> **Description of the task**: Your copy must hold all of the data below, unchanged and without images.

————

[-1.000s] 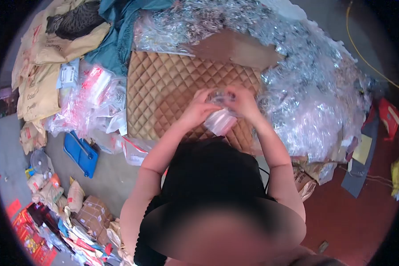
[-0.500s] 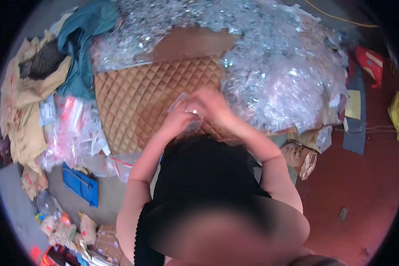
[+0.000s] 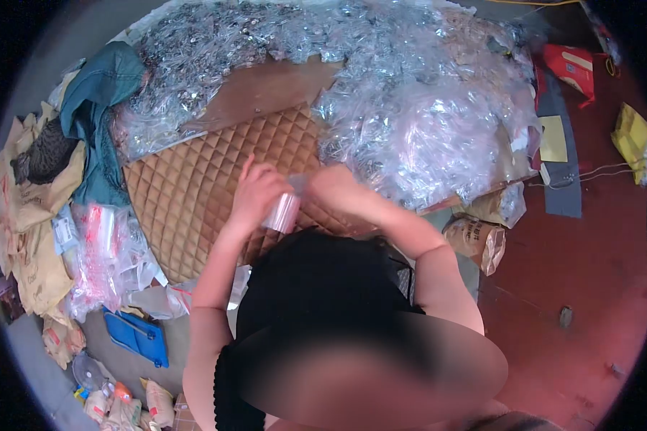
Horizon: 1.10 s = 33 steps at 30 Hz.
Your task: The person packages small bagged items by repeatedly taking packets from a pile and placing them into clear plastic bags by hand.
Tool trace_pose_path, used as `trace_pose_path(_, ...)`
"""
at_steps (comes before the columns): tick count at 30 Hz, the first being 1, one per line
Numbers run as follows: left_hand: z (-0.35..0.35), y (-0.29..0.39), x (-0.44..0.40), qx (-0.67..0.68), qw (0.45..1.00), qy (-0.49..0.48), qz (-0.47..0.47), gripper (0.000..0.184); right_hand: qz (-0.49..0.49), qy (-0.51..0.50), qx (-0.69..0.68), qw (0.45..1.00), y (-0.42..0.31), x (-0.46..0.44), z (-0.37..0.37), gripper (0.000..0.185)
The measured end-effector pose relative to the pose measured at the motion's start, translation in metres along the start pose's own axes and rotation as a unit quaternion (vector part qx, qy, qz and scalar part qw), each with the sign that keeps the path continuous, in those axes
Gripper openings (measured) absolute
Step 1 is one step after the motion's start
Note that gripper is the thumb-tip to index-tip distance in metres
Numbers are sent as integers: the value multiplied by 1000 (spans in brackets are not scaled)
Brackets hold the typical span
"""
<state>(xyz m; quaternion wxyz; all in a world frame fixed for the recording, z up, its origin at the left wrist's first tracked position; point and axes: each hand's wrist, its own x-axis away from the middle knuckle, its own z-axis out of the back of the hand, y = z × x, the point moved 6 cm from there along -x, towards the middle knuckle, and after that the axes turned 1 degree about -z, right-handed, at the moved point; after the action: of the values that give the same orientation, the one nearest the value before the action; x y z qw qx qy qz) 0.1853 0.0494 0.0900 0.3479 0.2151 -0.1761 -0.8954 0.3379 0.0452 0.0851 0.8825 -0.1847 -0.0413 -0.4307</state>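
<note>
In the head view, my left hand grips a small clear plastic bag, perhaps a stack of them, that hangs down toward my body. One of its fingers sticks up, apart from the others. Just to the right, my right hand is closed at the upper edge of the plastic, its fingertips smeared and partly hidden. Both hands are above a brown quilted mat on the work surface. A large heap of clear, shiny plastic packets lies beyond and to the right of the mat.
Left of the mat are a teal cloth, brown paper sacks and clear bags with red strips. A blue folding stool stands on the floor at lower left. A red bag and a yellow bag lie right.
My hands have drawn apart sideways, the left going left and slightly down. The plastic bag now shows more plainly between them. The whole view has shifted a little.
</note>
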Motion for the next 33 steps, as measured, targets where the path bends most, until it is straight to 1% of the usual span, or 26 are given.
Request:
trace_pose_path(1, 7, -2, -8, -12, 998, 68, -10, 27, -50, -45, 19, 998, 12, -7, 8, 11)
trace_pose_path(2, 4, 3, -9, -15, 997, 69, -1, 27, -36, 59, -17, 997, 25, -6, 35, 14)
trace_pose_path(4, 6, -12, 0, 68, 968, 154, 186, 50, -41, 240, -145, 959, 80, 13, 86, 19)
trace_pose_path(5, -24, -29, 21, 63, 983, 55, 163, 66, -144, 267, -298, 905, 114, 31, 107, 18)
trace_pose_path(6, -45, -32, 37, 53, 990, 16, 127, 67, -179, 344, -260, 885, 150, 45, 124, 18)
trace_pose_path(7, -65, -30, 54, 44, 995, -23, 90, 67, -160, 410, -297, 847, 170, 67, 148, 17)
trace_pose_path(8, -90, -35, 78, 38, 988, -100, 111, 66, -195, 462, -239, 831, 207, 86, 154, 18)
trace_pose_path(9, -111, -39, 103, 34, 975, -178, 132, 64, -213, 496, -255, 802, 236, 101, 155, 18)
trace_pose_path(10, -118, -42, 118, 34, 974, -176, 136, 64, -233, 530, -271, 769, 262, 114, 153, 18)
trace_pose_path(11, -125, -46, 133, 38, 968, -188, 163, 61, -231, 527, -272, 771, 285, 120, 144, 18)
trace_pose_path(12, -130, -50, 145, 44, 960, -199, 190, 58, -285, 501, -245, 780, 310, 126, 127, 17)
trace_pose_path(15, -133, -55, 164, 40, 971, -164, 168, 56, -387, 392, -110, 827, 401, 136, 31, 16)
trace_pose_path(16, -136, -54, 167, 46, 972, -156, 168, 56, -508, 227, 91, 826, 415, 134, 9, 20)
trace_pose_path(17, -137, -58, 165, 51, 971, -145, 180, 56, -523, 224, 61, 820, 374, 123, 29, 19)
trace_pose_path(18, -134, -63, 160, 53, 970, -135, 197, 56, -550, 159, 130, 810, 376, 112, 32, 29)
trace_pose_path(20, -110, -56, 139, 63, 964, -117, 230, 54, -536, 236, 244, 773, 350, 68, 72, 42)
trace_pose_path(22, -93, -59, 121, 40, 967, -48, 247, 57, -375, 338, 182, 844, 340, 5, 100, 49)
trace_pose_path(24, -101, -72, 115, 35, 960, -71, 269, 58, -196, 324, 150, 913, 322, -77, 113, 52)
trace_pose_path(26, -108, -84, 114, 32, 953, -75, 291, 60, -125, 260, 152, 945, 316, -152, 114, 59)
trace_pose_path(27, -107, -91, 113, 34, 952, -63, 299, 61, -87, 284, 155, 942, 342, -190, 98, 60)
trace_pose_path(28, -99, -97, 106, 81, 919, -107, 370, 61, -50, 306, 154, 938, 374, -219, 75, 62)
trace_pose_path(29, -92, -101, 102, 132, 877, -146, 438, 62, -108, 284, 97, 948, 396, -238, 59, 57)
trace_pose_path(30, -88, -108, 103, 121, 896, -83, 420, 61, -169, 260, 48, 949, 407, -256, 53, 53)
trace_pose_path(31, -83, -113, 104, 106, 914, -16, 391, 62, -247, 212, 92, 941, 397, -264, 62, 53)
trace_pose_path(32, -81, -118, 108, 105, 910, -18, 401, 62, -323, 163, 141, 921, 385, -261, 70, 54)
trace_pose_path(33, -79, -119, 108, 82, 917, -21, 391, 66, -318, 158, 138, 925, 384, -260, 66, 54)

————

> **Answer space**:
[-1.000s] 
[-0.500s] 
[+0.000s] 
Horizon: 1.10 s = 33 steps at 30 Hz.
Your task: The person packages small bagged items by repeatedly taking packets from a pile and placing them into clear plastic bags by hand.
Tool trace_pose_path, used as `trace_pose_path(_, ...)`
"""
at_steps (comes before the columns): tick count at 30 Hz, the first being 1, one per line
Numbers run as follows: left_hand: z (-0.35..0.35), y (-0.29..0.39), x (-0.44..0.40), qx (-0.67..0.68), qw (0.45..1.00), qy (-0.49..0.48), qz (-0.47..0.47), gripper (0.000..0.184); right_hand: qz (-0.49..0.49), qy (-0.51..0.50), qx (-0.69..0.68), qw (0.45..1.00), y (-0.42..0.31), x (-0.46..0.44), z (-0.37..0.37), gripper (0.000..0.185)
The measured end-effector pose relative to the pose measured at the motion's start, translation in metres along the start pose's own axes and rotation as a unit quaternion (vector part qx, qy, qz and scalar part qw), each with the sign that keeps the path continuous, in those axes
Gripper openings (measured) absolute
Step 1 is one step after the motion's start
Note that gripper is the thumb-tip to index-tip distance in metres
Numbers are sent as integers: the value multiplied by 1000 (spans in brackets are not scaled)
Brackets hold the typical span
"""
<state>(xyz m; quaternion wxyz; all in a world frame fixed for the recording, z up, its origin at the left wrist's first tracked position; point and axes: each hand's wrist, its own x-axis away from the middle knuckle, its own z-axis out of the back of the hand, y = z × x, the point moved 6 cm from there along -x, towards the middle knuckle, and after that the axes turned 1 degree about -z, right-handed, at the moved point; after the action: of the values that give the same orientation, the one nearest the value before the action; x y z qw qx qy qz) 0.1853 0.0494 0.0900 0.3479 0.2151 -0.1761 -0.8954 0.3379 0.0452 0.0851 0.8825 -0.1847 -0.0413 -0.4307</state>
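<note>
In the head view, my left hand grips a small clear plastic bag, perhaps a stack of them, that hangs down toward my body. One of its fingers sticks up, apart from the others. Just to the right, my right hand is closed at the upper edge of the plastic, its fingertips smeared and partly hidden. Both hands are above a brown quilted mat on the work surface. A large heap of clear, shiny plastic packets lies beyond and to the right of the mat.
Left of the mat are a teal cloth, brown paper sacks and clear bags with red strips. A blue folding stool stands on the floor at lower left. A red bag and a yellow bag lie right.
My hands have drawn apart sideways, the left going left and slightly down. The plastic bag now shows more plainly between them. The whole view has shifted a little.
</note>
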Motion for the next 33 steps, as measured, targets where the path bends most, until it is straight to 1% of the usual span, or 26 are given.
Request:
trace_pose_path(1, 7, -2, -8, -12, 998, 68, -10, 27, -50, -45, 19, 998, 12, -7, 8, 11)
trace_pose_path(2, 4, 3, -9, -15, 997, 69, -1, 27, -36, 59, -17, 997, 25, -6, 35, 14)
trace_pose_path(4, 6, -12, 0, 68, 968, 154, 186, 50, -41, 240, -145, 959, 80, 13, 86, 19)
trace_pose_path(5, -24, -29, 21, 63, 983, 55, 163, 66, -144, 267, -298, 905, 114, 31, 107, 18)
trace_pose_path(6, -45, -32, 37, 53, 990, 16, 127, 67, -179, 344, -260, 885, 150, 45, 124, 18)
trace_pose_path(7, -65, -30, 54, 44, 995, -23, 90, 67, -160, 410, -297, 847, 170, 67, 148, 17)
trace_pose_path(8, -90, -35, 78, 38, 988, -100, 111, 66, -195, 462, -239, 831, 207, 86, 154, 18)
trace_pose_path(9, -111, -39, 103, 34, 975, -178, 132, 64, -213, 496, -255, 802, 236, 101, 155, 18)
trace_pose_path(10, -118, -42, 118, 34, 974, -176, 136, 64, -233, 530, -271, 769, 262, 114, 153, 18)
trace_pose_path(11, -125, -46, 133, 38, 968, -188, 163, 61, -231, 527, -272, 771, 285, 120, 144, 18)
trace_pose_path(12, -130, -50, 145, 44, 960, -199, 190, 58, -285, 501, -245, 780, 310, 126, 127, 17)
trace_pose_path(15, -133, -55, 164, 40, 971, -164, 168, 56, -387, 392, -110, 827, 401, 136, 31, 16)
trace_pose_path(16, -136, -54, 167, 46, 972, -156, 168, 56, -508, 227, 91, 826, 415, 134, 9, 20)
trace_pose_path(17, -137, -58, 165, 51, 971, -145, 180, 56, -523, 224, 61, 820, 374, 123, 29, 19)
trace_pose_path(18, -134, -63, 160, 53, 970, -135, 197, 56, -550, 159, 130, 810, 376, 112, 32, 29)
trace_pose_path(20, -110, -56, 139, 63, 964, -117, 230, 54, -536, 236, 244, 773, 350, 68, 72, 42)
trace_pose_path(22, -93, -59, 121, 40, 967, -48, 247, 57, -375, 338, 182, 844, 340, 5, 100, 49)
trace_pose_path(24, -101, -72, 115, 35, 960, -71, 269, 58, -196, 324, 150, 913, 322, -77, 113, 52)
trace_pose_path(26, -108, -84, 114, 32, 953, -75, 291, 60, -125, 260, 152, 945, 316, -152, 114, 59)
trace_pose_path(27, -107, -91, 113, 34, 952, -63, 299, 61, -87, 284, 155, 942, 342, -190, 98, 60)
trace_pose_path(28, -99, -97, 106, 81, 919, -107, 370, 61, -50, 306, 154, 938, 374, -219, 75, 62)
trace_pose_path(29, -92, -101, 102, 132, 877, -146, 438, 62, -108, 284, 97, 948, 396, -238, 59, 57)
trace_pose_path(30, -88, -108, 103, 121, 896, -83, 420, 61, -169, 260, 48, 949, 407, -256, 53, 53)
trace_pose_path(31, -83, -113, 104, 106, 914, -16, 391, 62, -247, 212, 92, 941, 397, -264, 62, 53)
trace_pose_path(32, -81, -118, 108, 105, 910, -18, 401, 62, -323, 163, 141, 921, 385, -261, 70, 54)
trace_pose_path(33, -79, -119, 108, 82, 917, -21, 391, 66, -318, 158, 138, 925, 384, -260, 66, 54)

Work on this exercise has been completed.